* [EXCERPTED DATA]:
————————

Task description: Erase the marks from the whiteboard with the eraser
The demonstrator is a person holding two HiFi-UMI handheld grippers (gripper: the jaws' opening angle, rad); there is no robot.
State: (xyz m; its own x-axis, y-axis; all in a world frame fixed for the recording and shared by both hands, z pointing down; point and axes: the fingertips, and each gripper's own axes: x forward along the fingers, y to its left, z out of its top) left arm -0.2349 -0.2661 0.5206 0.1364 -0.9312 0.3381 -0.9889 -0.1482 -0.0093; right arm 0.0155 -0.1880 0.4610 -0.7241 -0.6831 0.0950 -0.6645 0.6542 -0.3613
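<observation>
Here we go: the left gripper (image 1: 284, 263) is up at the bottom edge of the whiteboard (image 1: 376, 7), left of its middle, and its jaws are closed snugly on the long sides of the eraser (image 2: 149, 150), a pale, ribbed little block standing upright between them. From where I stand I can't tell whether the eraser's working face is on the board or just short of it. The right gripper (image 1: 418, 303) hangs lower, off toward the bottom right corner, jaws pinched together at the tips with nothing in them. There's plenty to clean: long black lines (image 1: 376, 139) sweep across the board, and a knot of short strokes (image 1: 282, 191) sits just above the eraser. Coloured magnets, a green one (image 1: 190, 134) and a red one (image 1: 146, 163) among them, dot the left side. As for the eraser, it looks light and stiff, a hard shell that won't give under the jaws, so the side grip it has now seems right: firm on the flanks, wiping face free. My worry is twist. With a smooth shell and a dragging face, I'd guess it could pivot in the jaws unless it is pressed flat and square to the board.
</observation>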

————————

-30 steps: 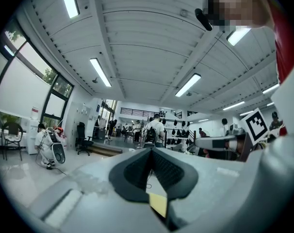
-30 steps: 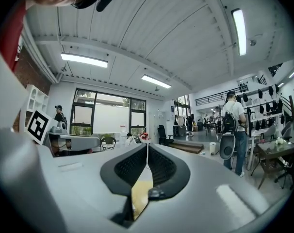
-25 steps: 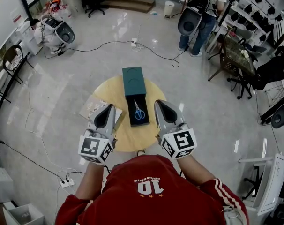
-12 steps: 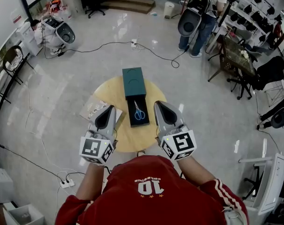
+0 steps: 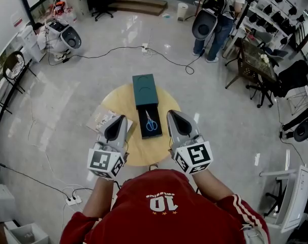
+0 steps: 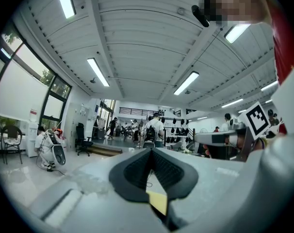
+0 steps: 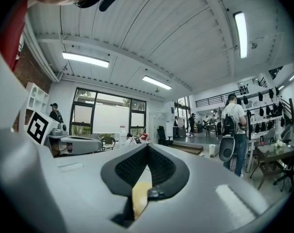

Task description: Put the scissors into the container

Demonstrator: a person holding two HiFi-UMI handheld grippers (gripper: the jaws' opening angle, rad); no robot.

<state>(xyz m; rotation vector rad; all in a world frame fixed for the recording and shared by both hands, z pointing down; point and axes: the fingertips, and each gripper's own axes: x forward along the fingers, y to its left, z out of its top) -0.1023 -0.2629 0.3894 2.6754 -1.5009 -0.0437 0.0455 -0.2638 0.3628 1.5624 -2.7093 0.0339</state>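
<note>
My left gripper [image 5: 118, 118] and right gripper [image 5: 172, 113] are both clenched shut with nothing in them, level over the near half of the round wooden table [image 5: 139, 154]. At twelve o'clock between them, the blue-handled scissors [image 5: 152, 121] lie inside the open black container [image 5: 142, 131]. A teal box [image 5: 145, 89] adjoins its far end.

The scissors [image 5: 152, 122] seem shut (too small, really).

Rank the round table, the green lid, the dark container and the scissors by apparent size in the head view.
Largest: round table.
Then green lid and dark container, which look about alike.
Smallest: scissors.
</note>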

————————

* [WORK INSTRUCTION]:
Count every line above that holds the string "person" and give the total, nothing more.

* [YOUR SOLUTION]:
2